**EXERCISE DIRECTIONS**
From the first line to the last, set down the material exactly, leaving out its pictures.

**PROVIDED MATERIAL**
● ● ● ●
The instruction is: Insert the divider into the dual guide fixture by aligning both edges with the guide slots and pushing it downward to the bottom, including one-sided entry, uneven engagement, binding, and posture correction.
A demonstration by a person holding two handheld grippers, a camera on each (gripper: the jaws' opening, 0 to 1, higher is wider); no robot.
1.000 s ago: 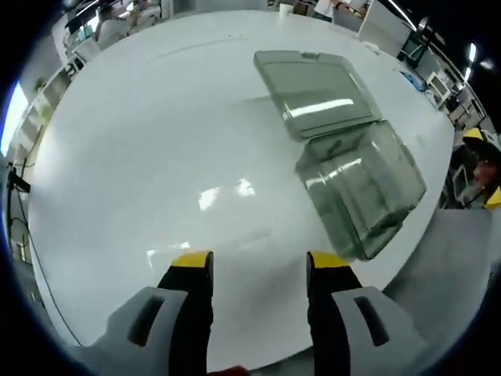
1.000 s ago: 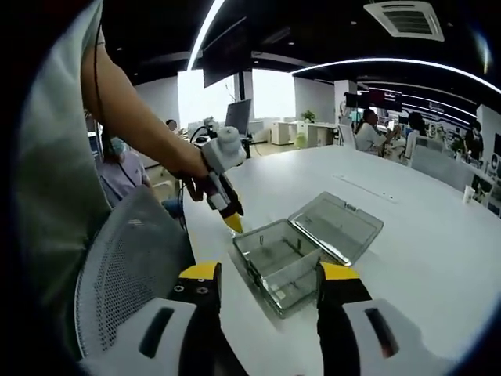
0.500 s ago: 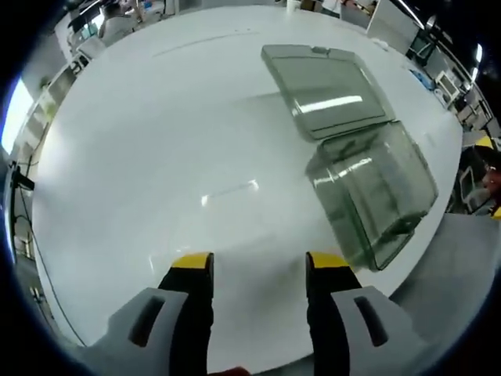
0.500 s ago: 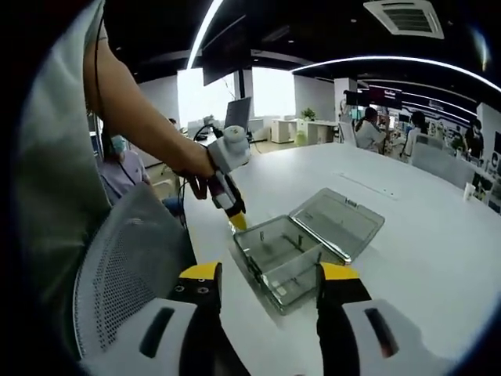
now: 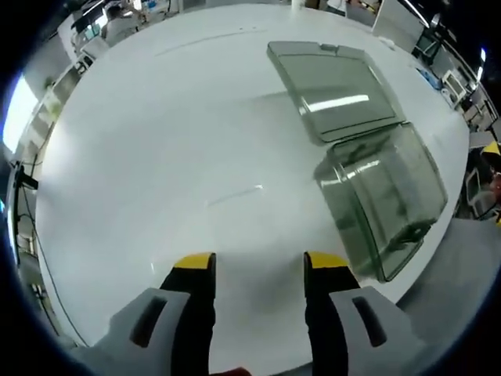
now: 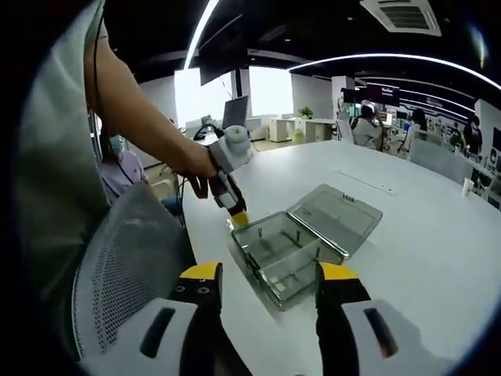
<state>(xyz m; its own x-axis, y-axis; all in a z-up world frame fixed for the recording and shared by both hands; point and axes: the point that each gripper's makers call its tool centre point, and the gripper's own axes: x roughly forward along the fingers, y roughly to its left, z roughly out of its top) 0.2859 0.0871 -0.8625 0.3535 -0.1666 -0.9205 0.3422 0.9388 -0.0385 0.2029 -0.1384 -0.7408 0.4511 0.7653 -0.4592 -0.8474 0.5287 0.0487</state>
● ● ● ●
**PROBLEM SOLUTION**
The instruction is: Insert the divider into the dual guide fixture by aligning both edges with the guide slots and pushing it downward to the bottom, including one-sided entry, uneven engagement, binding, and posture correction.
A demonstration by a person holding two handheld grippers, a camera on each (gripper: the jaws' opening, 0 to 1, higher is wider); no robot.
1.000 s ago: 
1.000 s ago: 
0.500 s ago: 
0.500 s ago: 
now: 
now: 
<state>(xyz m; its own x-axis, y-axis; all in a z-up world frame fixed for the recording and shared by both hands; point and axes: the point that each gripper's makers call its tool centre point, and the gripper's own axes: x roughly forward along the fingers, y roughly to its left, z roughly out of its top) 0.2859 0.0871 -0.8625 0.3535 -0.1666 -0.9205 0.3422 0.9388 -0.0385 0.2029 -0.1384 -0.7408 0.4511 0.7653 -0.4592 -0.8474 0.5287 0.0487</state>

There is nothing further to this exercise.